# [Try it]
In duplicating the lines below, keep every word unchanged and drop the pictures.

# [Data block]
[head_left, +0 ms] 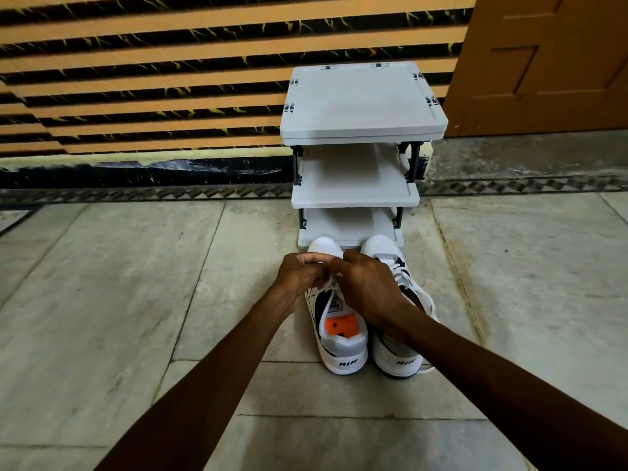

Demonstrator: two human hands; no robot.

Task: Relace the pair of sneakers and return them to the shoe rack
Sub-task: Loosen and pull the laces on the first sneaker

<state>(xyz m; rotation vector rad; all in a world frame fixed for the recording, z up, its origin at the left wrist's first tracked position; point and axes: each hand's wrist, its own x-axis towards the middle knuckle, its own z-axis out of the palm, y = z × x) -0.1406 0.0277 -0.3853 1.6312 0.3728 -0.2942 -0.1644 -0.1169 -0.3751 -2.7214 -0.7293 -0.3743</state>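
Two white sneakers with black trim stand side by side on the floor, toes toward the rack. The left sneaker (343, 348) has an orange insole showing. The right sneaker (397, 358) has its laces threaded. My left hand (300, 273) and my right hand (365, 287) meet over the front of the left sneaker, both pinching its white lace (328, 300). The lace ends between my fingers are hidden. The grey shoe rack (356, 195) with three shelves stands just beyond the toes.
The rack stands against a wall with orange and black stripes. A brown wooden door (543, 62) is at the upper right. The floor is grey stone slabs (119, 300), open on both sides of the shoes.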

# [Response]
[head_left, +0 ms] 

Demonstrator: two human hands; no robot.

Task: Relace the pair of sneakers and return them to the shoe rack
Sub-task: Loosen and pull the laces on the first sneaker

<state>(xyz m; rotation vector rad; all in a world frame fixed for the recording, z up, its origin at the left wrist's first tracked position; point and axes: each hand's wrist, its own x-axis towards the middle knuckle, its own z-axis out of the palm, y = z × x) -0.1406 0.0277 -0.3853 1.6312 0.3728 -0.2942 -0.1644 -0.1169 -0.3751 -2.7214 -0.7293 -0.3743</state>
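Two white sneakers with black trim stand side by side on the floor, toes toward the rack. The left sneaker (343, 348) has an orange insole showing. The right sneaker (397, 358) has its laces threaded. My left hand (300, 273) and my right hand (365, 287) meet over the front of the left sneaker, both pinching its white lace (328, 300). The lace ends between my fingers are hidden. The grey shoe rack (356, 195) with three shelves stands just beyond the toes.
The rack stands against a wall with orange and black stripes. A brown wooden door (543, 62) is at the upper right. The floor is grey stone slabs (119, 300), open on both sides of the shoes.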

Response complete; there is no more output.